Steve Wanna

Steve Wanna
The Eternity of an Instant
The Margaret W. & L. Fisher Art Gallery
June 15th – August 18th, 2019
Exhibition Reception: June 22, 2019, 2-4PM

BIOGRAPHY

Steve Wanna is a multi-disciplinary sound and visual artist whose work includes music, sound design for dance collaborations, sculpture, installation, photography, and works for mixed media. Born and raised in Lebanon, he immigrated to the United States with his family as a teenager, eventually receiving a doctorate in Music Composition from the University of Maryland in 2004.

Wanna’s work is driven by his belief that under the right conditions, beauty can emerge without the need for direct intervention. He creates abstract, experimental fixed works and installations in a variety of mediums and formats that include sound, 2-D work, sculpture, video, and photography. His work is informed by the principle of emergence as defined in systems theory and Buddhism. His process often involves an element of controlled randomness, taking great care to prepare the initial conditions for a process whose final results are largely out of his control.

Some works highlight or capture the moment of their creation, a process frozen in time. These are usually mixed media works that draw on experimental techniques and use materials like paints, powders, and wax in atypical ways. Other works are in constant flux, perpetually in states of becoming rather than being. These employ various electronic components driven by software he designs to create controlled randomness, which imbues the works with a sense of autonomous life.

Wanna’s work has been presented at home and abroad. His most recent project was a solo show titled ‘Time Still Moving’ at the Angie Newman Johnson Gallery at Episcopal High School in Alexandria, Virginia. In addition to the month-long gallery exhibition, the artist also presented a video installation titled ‘Liminal Incarnations’ during a concert on campus by the National Symphony Orchestra Chamber Players that coincided with the exhibition’s opening reception. The installation transformed the concert hall using multiple layer of sheer fabric to create an ethereal, shifting space that complimented the music.

ARTIST STATEMENT

As a composer and sound artist by training, the perception of the passage of time is a strongly recurring theme in all my work, whether sonic or visual. I create fixed works and installations that deal with mainly three different manifestations of this concept: fixed works that represent or capture a single moment in time, fixed works that are the result of a long process, and works that are themselves processes in perpetual unfolding. The works in this exhibit come from two ongoing series that fit squarely in the first category. Through two distinct processes that involve elements of randomness, works in both series aim to capture and freeze a single event or action, not unlike a photograph might.

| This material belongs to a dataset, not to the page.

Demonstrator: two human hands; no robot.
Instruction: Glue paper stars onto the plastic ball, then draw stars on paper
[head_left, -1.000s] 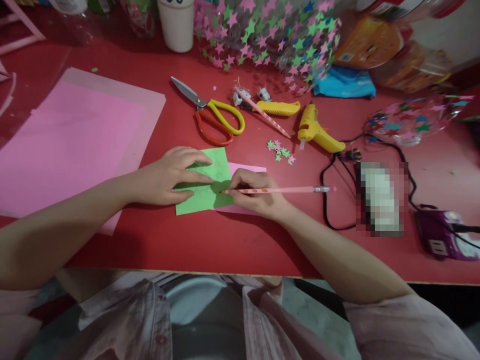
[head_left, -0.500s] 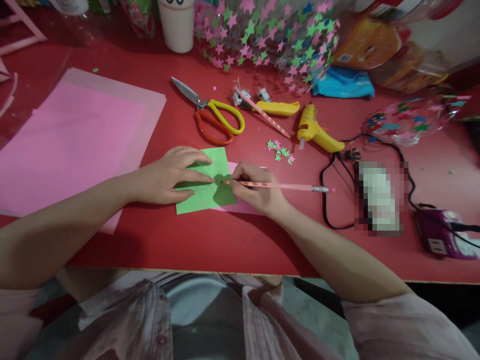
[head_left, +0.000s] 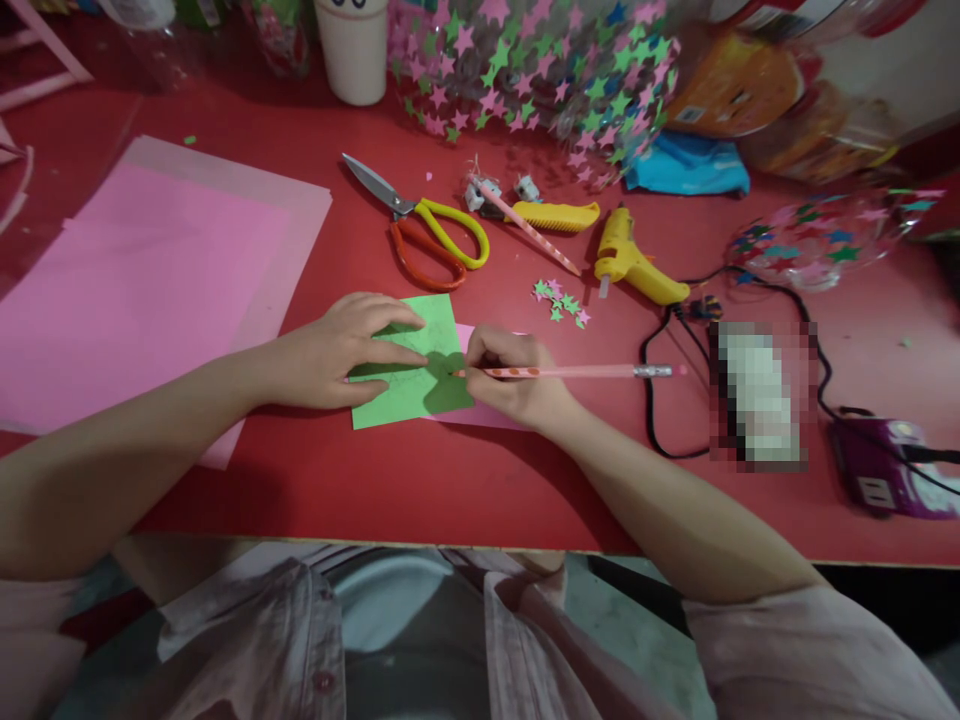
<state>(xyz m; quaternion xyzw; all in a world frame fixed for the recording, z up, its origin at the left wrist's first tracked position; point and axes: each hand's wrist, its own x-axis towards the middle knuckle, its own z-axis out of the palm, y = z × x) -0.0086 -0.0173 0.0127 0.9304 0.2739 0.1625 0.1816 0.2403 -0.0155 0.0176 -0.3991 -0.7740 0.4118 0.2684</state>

Steve Wanna, Myths of Creation – CE181230.1
Myths of Creation – CE181230.1

Myths of Creation is a series partly inspired by photographs from the Hubble Telescope showing events like exploding supernovae that occurred many millions of years ago. We seem to be seeing a highly energetic event that, despite having already occurred in a very distant past maintains an impactful sense of immediacy—the action of light traveling through the vastness of space becomes frozen, fixed in time by the action of our perception of it. Similarly, to see these artworks is to witness the very instance of their creation. Each piece in Myths of Creation captures and freezes a single action of tremendous energy. I create the works by combining liquid paints, powder pigments, and other aggregate materials into a small plaster shell and dropping it onto a prepared surface. The resulting explosion is then trapped, encased in a thick layer of clear casting resin. Like frozen moments in time, each piece captures the exact instant of impact of plaster shell and surface. Although I can, to a limited extent, shape aspects of the composition, the end result is ultimately out of my control. The process of removing myself from the creation of the work, too, is both exhilarating and humbling; each piece is an utter surprise, and the moment of impact is always terrifying and thrilling.

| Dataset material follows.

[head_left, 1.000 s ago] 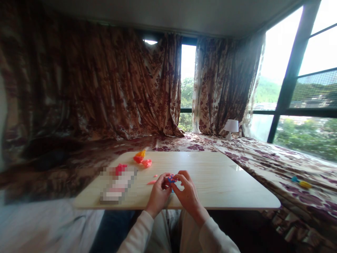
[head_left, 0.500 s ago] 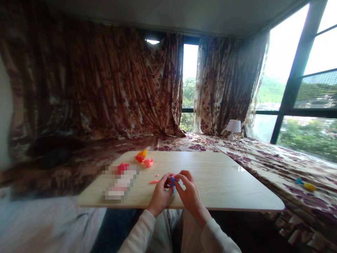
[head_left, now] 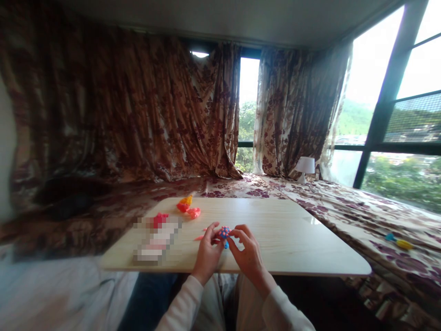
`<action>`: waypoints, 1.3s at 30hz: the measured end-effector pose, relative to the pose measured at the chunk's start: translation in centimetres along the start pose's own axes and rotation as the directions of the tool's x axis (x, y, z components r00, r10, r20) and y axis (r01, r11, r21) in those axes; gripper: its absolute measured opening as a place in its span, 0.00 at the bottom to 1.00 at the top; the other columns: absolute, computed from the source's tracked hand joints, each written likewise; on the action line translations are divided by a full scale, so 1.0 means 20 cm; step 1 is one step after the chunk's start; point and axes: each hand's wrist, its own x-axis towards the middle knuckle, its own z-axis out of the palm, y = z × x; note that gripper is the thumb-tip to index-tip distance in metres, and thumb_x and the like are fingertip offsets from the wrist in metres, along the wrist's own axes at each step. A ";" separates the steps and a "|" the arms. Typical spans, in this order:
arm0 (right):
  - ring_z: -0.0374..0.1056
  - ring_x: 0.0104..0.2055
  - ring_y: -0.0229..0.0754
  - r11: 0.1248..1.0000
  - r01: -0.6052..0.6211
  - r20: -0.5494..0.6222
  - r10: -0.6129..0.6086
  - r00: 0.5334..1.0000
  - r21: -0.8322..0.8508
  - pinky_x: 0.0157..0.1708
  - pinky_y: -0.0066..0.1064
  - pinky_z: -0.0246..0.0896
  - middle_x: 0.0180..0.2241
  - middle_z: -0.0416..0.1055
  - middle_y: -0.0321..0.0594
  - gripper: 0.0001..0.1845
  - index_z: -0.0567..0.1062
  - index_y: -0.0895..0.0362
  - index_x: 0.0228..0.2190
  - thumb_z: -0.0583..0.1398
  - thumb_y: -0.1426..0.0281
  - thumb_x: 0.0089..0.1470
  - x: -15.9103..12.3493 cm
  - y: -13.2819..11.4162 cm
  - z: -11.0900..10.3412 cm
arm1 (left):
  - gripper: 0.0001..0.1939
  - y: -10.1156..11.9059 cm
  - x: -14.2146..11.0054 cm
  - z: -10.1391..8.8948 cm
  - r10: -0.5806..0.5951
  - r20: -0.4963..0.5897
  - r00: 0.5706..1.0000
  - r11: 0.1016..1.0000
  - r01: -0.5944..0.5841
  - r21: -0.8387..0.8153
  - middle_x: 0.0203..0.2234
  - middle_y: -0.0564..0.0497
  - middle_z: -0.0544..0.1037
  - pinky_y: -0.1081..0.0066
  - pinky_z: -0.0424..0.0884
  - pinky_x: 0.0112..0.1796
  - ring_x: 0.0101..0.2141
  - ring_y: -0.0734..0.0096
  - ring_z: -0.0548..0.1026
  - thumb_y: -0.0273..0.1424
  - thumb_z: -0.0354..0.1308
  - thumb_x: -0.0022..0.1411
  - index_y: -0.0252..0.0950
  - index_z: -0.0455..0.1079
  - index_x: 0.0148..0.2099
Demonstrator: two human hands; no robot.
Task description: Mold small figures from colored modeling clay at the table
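Note:
Between my hands, above the front part of the table, is a small blue clay figure point(head_left: 224, 232) dotted with pink spots. A lighter blue bit point(head_left: 226, 245) shows just below it. My left hand point(head_left: 209, 250) grips the figure from the left, thumb and fingers curled round that edge. At its right side the fingertips of my right hand point(head_left: 246, 248) are pinched on the edge; whether they also hold a tiny bit of clay is hidden. Pink clay strips point(head_left: 199, 238) lie on the table just left of my left hand, partly covered by it.
Red, orange and yellow crumpled pieces point(head_left: 189, 209) lie toward the back left of the pale table point(head_left: 282, 239). A blurred-out block point(head_left: 156, 243) sits at the left with a dark pink lump point(head_left: 160, 219) behind it. A blue-and-yellow item point(head_left: 403, 243) rests on the floral bedding.
The blue figure has been turned, and more of its pink-dotted surface faces me. My left fingers have shifted on it and straightened somewhat; my right hand stays at its right edge.

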 end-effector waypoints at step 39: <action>0.63 0.28 0.36 0.995 -0.073 -0.024 0.075 0.997 0.068 0.27 0.28 0.60 0.28 0.67 0.37 0.07 0.72 0.56 0.29 0.54 0.73 0.54 0.01 0.00 0.00 | 0.13 -0.01 0.00 0.01 0.067 0.000 0.998 0.996 -0.067 0.067 0.33 0.50 0.75 0.68 0.68 0.39 0.37 0.67 0.74 0.26 0.58 0.47 0.37 0.63 0.38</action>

“she who makes the Moon the Moon” – Endless Expanse

Works from the series “…she who makes the moon the moon” were partly—as the title indicates—inspired by Italo Calvino’s Cosmicomics. The way this postmodern author blends science and imagination has had a deep impact on my thought. The works in this series are a reflection on “The Distance of the Moon,” one of Calvino’s stories, which tells of lovers drifting apart as the moon recedes from the earth. The works are created from cast synthetic wax using a process that also has an element of unpredictability—the final result is revealed only after the work is completed. The final textures resemble cooled lava or the surface of some distant planet, especially when lit from the back.

In many ways the precursor of “…she who makes the moon the moon,” “come closer” is a sound and light sculpture the idea for which came from an encounter I once had while hiking. The sun was casting shadows through a yellow leaf that had fallen on the ground. I knelt down to take a photo and only managed to snap a couple before a passing cloud covered the sun, taking the shadows and yellow radiance of the leaf with it. I felt very lucky to catch that brief display. This piece consists of a set of four objects that can exist together or alone. Illuminated from within with LEDs, each is made of translucent porcelain that allows some light through. Each emits a single sound (a sine tone or pure tone) of a different frequency. The lights and sounds in each box are controlled by a dedicated microprocessor and software that gradually ramps up and down in a coordinated but random fashion, resulting in a hypnotic, constantly shifting experience.